# Work item
Work through the material below and count the lines holding the word "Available"; give that count and nothing more.

# Data
• • • • •

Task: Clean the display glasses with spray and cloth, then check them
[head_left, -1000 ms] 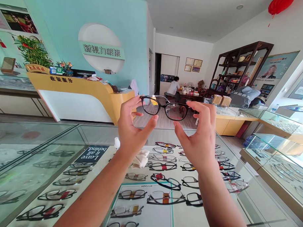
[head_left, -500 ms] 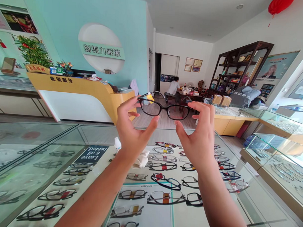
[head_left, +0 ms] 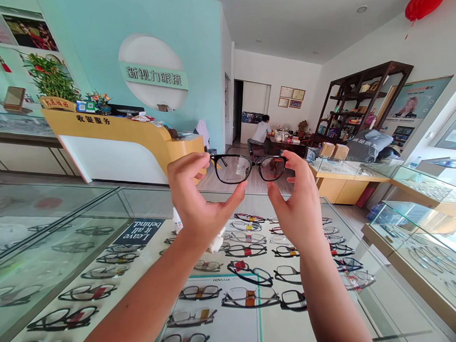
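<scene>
A pair of black-rimmed eyeglasses (head_left: 254, 163) hangs in mid-air above the glass display case (head_left: 148, 201), held between two bare hands, the lenses facing along the line of sight and faint print along the bottom of one. The left hand (head_left: 197, 192) pinches the frame's left end with its fingertips, its thumb reaching under the lower rim; the right hand (head_left: 298, 198) pinches the other end, thumb likewise below its lens. Whether either thumb actually presses on the rim, I can't tell. Inside the display case lie rows of tagged spectacle frames (head_left: 247, 250) and, at its far left, a dark card (head_left: 141, 231) reading "Leave it all behind." A crumpled white cloth (head_left: 215, 243) and a small white bottle (head_left: 179, 221), both partly hidden by the left arm, show against the case's far half. Beyond the case, to its left, stands the yellow cashier counter (head_left: 139, 130); straight past it a person in a pale top (head_left: 261, 131) is at a cluttered table, and a dark wooden shelf unit (head_left: 355, 98) rises beyond its right.
</scene>
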`<state>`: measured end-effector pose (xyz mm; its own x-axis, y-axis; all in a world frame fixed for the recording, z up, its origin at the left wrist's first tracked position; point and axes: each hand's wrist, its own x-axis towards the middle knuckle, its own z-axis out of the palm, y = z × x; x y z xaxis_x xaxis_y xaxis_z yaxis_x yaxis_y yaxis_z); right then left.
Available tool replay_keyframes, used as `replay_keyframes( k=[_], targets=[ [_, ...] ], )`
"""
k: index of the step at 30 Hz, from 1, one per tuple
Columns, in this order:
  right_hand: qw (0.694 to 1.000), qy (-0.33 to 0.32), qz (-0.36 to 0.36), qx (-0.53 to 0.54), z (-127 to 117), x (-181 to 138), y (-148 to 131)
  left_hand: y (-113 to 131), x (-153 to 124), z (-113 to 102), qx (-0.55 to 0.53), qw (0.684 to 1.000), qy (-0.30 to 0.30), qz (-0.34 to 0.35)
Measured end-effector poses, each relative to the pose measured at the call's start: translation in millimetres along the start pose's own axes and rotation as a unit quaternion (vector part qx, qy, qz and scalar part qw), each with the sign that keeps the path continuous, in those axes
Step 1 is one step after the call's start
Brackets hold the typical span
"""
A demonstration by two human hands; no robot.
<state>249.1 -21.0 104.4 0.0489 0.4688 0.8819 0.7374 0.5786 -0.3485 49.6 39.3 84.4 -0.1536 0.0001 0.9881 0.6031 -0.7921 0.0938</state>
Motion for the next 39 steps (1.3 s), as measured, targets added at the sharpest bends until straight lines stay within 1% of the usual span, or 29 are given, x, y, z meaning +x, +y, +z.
replay_keyframes(
  k=[5,9,12,16,19,23,26,30,32,36,39],
  targets=[
    [1.000,0.000,0.002,0.006,0,0,0,2,1,-1,-0.012,1.000,0.008,-0.005],
    [1.000,0.001,0.008,0.008,0,0,-1,2,0,0,-0.004,1.000,0.005,-0.009],
    [1.000,0.002,0.007,0.007,0,1,-2,-1,0,1,-0.018,1.000,0.000,-0.008],
    [1.000,0.017,-0.015,0.011,-1,2,-4,-8,0,5,-0.076,0.995,-0.023,-0.067],
    [0.999,0.026,-0.029,0.013,-2,3,-5,-14,-2,8,-0.094,0.989,-0.039,-0.105],
    [0.999,0.029,-0.033,0.016,-3,4,-6,-18,-4,10,-0.097,0.988,-0.045,-0.115],
    [0.999,0.030,-0.035,0.011,-2,4,-5,-16,-3,10,-0.097,0.987,-0.044,-0.117],
    [0.999,0.030,-0.037,0.016,0,3,-4,-13,-2,9,-0.108,0.983,-0.060,-0.137],
    [0.999,0.030,-0.028,0.025,2,2,-2,-13,-2,10,-0.109,0.981,-0.059,-0.149],
    [0.998,0.030,0.011,0.051,4,0,1,-13,-6,12,-0.112,0.974,-0.061,-0.184],
    [0.996,0.022,0.041,0.070,5,0,3,-9,-8,13,-0.095,0.979,-0.046,-0.175]
  ],
)
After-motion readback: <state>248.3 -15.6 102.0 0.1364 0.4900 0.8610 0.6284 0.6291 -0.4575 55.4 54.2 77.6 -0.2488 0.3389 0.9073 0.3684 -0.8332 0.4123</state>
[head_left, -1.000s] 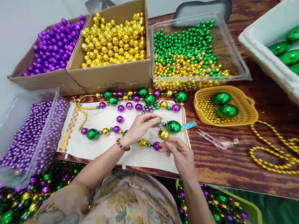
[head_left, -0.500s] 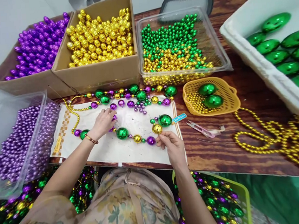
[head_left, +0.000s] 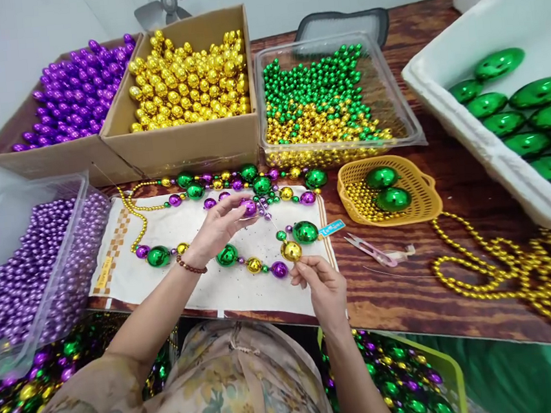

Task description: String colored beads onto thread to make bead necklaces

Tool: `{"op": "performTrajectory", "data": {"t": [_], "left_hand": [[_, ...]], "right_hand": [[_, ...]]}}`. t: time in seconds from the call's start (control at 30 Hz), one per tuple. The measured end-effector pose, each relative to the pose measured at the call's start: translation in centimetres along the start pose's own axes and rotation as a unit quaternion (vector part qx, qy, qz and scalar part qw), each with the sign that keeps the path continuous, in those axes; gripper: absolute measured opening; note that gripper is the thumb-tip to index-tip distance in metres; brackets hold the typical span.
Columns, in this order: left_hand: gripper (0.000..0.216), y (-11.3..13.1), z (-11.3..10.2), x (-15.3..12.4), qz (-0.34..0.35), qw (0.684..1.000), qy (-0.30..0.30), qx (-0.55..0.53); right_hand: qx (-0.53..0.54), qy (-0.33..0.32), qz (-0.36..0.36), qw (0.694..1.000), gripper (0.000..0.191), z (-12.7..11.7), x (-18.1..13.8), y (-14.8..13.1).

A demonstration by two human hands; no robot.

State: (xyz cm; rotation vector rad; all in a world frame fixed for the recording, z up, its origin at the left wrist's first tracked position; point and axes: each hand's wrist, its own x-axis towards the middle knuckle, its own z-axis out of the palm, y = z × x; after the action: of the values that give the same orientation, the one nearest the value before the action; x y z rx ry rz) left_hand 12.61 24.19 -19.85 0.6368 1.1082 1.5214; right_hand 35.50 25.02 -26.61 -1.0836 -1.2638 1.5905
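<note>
My left hand [head_left: 216, 228] is raised over the white cloth [head_left: 215, 284] and pinches a purple bead [head_left: 247, 207] between thumb and fingers. My right hand [head_left: 319, 286] pinches the bead strand [head_left: 256, 263] just below a gold bead [head_left: 291, 251], beside a large green bead [head_left: 305, 231]. A thin needle or thread runs from the gold bead up toward the purple bead. The strand of green, gold and purple beads lies in a loop on the cloth. Loose purple beads [head_left: 209, 203] rest on the cloth near my left hand.
Cardboard boxes of purple balls [head_left: 74, 89] and gold balls [head_left: 190, 78] stand at the back. Clear trays hold green and gold beads [head_left: 324, 104] and small purple beads [head_left: 28, 269]. A yellow basket [head_left: 391, 189], snips [head_left: 372, 252], gold bead strings [head_left: 515, 268] and a white tray of green ornaments [head_left: 514, 105] lie right.
My left hand went from the strand's end down to the loose beads on the cloth, then rose back toward the strand holding a purple bead. My right hand kept hold of the strand.
</note>
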Motion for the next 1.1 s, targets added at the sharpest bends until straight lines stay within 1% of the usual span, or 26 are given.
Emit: {"op": "performTrajectory", "data": {"t": [0.07,0.27,0.43,0.57,0.8,1.1], "left_hand": [[0.024,0.1,0.4,0.2,-0.007,0.999,0.004,-0.039],[0.018,0.5,0.7,0.8,-0.019,0.991,0.041,-0.122],[0.012,0.7,1.3,1.1,-0.025,0.985,0.076,-0.152],[0.013,0.6,1.6,1.2,-0.044,0.981,0.092,-0.163],[0.014,0.3,1.6,1.1,-0.039,0.981,0.073,-0.175],[0.012,0.4,1.9,0.9,-0.013,0.987,0.075,-0.142]], "right_hand": [[-0.006,-0.002,-0.006,1.000,0.024,-0.2,-0.2,0.0],[-0.022,-0.018,-0.017,0.999,0.021,-0.3,-0.7,-0.1],[-0.022,-0.019,-0.022,0.999,0.023,0.1,-0.7,-0.4],[-0.027,-0.018,-0.022,0.999,0.023,0.2,-0.8,-0.4],[-0.017,-0.003,-0.008,1.000,0.020,0.4,-0.9,-0.2],[0.011,0.019,0.022,1.000,0.023,1.1,-1.3,0.1]]}}
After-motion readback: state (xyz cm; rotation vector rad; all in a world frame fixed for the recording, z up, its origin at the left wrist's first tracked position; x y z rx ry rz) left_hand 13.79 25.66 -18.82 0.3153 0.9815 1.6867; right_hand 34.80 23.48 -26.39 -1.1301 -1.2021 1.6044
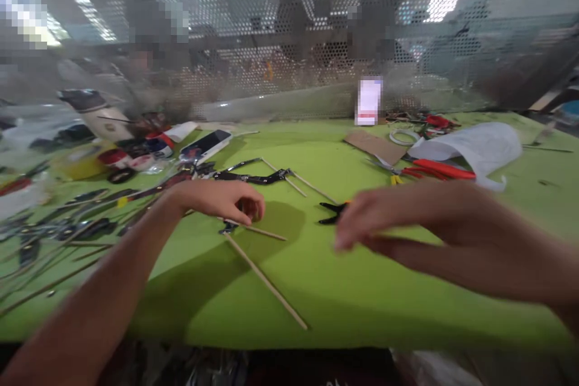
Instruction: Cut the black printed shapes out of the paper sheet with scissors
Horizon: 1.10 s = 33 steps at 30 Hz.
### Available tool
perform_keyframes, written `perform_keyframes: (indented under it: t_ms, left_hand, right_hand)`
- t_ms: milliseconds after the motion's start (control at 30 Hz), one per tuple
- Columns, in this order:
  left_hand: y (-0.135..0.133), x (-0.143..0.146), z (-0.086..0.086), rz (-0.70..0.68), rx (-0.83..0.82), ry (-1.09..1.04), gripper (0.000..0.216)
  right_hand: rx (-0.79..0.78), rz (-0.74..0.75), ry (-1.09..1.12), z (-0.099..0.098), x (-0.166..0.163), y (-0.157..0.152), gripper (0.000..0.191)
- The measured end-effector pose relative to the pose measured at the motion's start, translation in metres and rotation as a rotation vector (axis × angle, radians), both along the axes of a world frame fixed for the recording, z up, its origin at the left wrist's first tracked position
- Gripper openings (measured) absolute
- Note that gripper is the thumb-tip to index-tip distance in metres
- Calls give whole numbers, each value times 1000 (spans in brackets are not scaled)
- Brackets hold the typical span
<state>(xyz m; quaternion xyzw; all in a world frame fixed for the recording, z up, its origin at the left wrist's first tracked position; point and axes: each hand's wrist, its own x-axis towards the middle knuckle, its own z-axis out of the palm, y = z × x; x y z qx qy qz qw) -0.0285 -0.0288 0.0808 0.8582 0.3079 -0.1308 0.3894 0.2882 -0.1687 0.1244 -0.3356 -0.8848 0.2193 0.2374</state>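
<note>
My left hand (221, 200) hovers left of the middle, its fingers curled in; whatever may be between them is hidden. Close under its fingertips is a thin wooden stick (266, 233), by a small dark joint piece (228, 227). From that joint a longer wooden stick (266, 280) slants toward the table's front edge. On the right, my right hand (398, 217) is blurred, with its fingers stretched out and nothing visible in them. A black spring clamp (331, 212) shows just beyond its fingers, partly covered. Behind my left hand lies a dark jointed linkage (253, 178) with wooden sticks attached.
Loose dark strips and sticks (85, 229) crowd the left of the green table (362, 313). Tape (81, 160), a bottle (97, 114) and a phone (207, 146) stand or lie behind. Red-handled pliers (441, 169) and white paper (479, 145) are at the right.
</note>
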Motion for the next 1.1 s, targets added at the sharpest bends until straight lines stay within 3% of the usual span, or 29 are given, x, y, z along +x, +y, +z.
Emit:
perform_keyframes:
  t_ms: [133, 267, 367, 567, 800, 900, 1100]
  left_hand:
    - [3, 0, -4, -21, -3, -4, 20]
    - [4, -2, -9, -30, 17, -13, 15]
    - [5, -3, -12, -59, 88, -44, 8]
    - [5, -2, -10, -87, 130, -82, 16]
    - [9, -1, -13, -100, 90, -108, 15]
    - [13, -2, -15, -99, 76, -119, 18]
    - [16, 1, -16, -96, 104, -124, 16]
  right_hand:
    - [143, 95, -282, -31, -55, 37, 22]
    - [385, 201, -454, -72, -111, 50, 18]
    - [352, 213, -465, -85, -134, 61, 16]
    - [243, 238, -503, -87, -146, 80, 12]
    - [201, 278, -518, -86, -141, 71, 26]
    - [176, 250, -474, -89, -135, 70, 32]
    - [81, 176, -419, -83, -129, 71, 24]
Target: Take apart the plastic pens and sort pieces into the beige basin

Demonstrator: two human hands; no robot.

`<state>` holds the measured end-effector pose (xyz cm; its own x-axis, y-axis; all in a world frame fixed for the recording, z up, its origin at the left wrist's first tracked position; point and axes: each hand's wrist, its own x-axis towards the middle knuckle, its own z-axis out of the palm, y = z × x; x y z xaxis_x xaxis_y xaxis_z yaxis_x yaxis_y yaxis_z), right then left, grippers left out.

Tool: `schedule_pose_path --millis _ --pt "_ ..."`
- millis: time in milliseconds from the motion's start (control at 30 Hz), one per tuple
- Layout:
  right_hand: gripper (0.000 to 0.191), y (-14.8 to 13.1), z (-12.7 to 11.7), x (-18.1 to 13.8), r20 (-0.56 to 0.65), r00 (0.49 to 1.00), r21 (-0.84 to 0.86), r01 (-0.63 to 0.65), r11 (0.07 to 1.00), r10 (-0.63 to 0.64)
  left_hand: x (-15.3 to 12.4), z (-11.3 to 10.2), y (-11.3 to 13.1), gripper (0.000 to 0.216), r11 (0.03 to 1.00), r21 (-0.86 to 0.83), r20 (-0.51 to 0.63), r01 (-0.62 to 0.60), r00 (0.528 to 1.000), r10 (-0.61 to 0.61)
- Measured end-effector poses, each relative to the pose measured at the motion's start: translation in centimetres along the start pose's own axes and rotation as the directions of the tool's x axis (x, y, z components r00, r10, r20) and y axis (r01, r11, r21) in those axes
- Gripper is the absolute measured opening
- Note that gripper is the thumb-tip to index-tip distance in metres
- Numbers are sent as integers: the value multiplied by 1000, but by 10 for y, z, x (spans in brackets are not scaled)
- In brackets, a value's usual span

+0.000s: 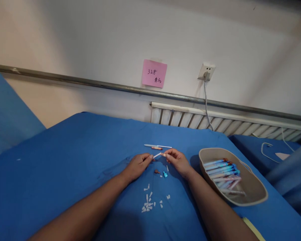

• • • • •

# Output for this task
2